RECORDS FOR THIS TASK>
⁂
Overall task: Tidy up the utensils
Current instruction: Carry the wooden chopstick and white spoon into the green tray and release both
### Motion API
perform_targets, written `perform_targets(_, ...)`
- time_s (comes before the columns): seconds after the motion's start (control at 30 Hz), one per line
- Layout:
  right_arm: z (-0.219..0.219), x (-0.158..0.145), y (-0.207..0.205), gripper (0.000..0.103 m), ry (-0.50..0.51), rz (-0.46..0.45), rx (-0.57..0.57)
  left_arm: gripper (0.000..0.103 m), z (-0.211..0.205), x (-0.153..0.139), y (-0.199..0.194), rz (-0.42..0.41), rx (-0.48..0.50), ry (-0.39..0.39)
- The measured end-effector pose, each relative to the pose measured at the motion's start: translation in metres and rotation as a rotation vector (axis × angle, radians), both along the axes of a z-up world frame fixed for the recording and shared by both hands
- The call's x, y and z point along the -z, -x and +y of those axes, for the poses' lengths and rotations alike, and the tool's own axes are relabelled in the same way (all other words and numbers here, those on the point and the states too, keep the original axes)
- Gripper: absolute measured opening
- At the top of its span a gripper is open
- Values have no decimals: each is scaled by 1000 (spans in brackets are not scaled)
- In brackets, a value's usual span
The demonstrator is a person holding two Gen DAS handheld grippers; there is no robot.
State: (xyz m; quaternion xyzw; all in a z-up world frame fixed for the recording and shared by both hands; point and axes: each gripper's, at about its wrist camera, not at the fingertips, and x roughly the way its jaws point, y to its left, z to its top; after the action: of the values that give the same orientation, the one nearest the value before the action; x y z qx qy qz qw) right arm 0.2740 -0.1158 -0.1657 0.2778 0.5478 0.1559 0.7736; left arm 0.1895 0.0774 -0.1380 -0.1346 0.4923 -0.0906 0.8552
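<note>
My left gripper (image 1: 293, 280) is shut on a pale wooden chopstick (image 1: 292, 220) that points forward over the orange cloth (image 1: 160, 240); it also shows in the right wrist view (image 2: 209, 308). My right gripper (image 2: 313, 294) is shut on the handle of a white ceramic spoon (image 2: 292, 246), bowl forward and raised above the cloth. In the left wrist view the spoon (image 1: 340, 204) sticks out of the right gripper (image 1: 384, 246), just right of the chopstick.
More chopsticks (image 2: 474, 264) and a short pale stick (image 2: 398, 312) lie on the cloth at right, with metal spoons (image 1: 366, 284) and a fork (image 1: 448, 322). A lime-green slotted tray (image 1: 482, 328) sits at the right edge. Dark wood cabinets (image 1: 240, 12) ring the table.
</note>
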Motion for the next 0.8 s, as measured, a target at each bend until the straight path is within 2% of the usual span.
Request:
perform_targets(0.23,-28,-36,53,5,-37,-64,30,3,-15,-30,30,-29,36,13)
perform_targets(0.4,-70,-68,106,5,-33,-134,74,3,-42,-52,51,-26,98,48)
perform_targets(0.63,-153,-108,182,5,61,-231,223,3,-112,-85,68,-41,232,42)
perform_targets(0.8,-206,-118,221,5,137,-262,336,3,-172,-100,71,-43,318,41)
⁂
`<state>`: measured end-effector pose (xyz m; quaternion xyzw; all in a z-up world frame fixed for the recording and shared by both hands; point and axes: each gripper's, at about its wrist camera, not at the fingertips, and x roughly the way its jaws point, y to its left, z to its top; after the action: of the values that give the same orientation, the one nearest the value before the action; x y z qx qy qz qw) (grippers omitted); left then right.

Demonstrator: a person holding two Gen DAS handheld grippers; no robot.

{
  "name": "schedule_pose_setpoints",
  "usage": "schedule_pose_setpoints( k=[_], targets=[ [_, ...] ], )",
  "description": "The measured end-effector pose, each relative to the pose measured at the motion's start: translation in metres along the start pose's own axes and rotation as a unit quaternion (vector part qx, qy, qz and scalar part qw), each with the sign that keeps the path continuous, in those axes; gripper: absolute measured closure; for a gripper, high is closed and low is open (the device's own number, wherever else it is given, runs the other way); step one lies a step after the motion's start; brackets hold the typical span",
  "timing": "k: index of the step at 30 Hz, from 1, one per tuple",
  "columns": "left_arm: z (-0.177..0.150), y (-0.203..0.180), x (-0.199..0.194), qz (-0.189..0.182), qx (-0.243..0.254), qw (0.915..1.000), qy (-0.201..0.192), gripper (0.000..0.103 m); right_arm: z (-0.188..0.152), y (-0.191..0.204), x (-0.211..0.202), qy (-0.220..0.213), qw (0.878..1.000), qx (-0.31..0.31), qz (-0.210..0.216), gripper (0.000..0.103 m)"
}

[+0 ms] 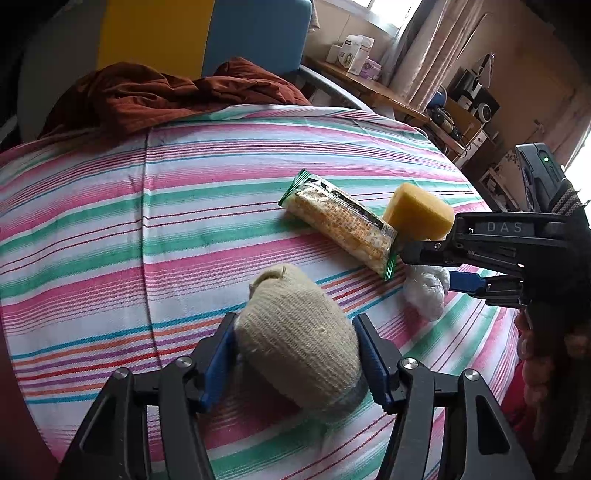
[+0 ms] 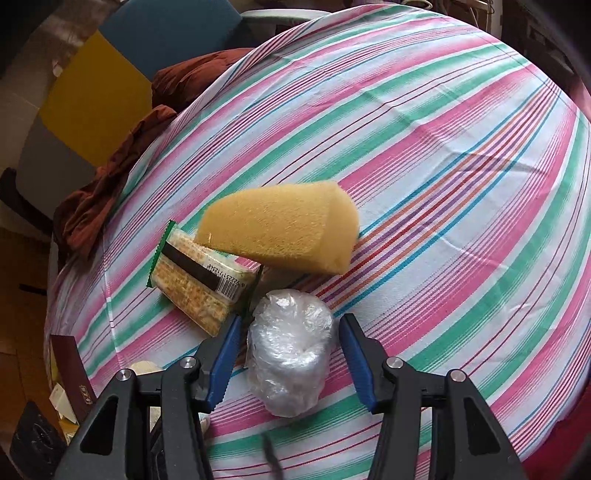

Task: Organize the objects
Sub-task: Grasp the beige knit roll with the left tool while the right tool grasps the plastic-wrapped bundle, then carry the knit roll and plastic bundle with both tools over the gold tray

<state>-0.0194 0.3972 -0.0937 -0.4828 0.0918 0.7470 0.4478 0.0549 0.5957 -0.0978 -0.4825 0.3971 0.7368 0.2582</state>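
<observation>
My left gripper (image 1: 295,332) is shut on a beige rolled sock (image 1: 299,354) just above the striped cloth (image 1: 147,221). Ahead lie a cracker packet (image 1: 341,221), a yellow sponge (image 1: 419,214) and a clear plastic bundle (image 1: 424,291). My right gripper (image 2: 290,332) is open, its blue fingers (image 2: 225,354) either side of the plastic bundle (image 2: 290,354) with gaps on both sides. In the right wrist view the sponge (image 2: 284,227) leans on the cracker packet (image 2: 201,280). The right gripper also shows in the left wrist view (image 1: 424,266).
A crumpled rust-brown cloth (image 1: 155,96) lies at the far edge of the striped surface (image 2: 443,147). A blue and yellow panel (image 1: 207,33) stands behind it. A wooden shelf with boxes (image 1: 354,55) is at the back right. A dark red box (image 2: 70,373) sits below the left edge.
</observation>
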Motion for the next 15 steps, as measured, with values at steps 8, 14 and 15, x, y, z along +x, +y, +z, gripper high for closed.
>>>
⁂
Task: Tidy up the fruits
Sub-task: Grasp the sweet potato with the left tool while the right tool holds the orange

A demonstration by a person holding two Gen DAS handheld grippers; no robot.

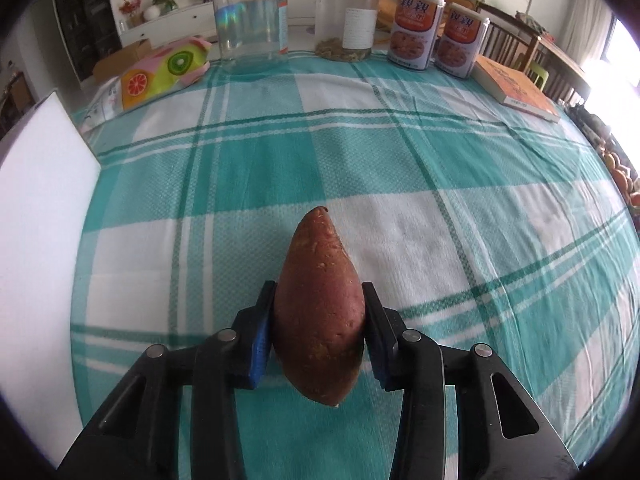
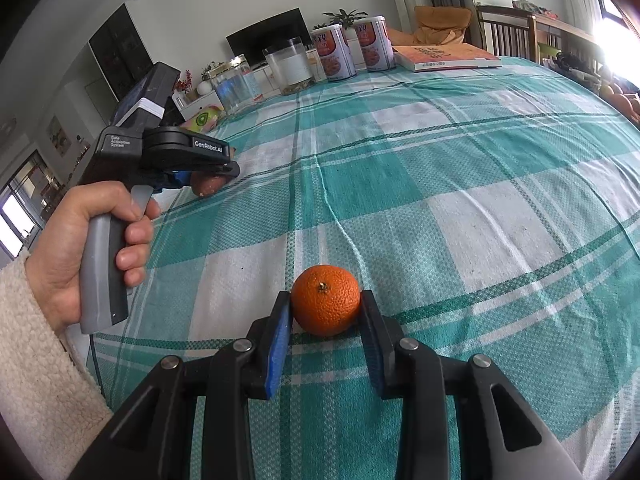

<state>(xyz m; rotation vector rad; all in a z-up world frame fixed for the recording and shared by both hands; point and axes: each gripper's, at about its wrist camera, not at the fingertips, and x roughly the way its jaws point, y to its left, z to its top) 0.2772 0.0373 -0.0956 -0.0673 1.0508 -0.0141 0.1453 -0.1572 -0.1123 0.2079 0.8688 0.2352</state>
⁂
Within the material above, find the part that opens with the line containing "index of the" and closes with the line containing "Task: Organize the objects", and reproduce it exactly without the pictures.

  "timing": "k: index of the step at 30 Hz, from 1, one per tuple",
  "columns": "left_arm: z (-0.177..0.150), y (-0.203..0.180), x (-0.199..0.194), qz (-0.189..0.182), qx (-0.243..0.254), qw (0.915..1.000), qy (-0.201..0.192), gripper (0.000..0.103 m); right_arm: z (-0.188..0.152), y (-0.191..0.204), x (-0.211..0.202), qy (-0.220..0.213), qw (0.878..1.000), qx (-0.31..0.31), qz (-0.210..0.216), gripper (0.000..0.103 m)"
}

[+0 ms] 
[+0 ms] 

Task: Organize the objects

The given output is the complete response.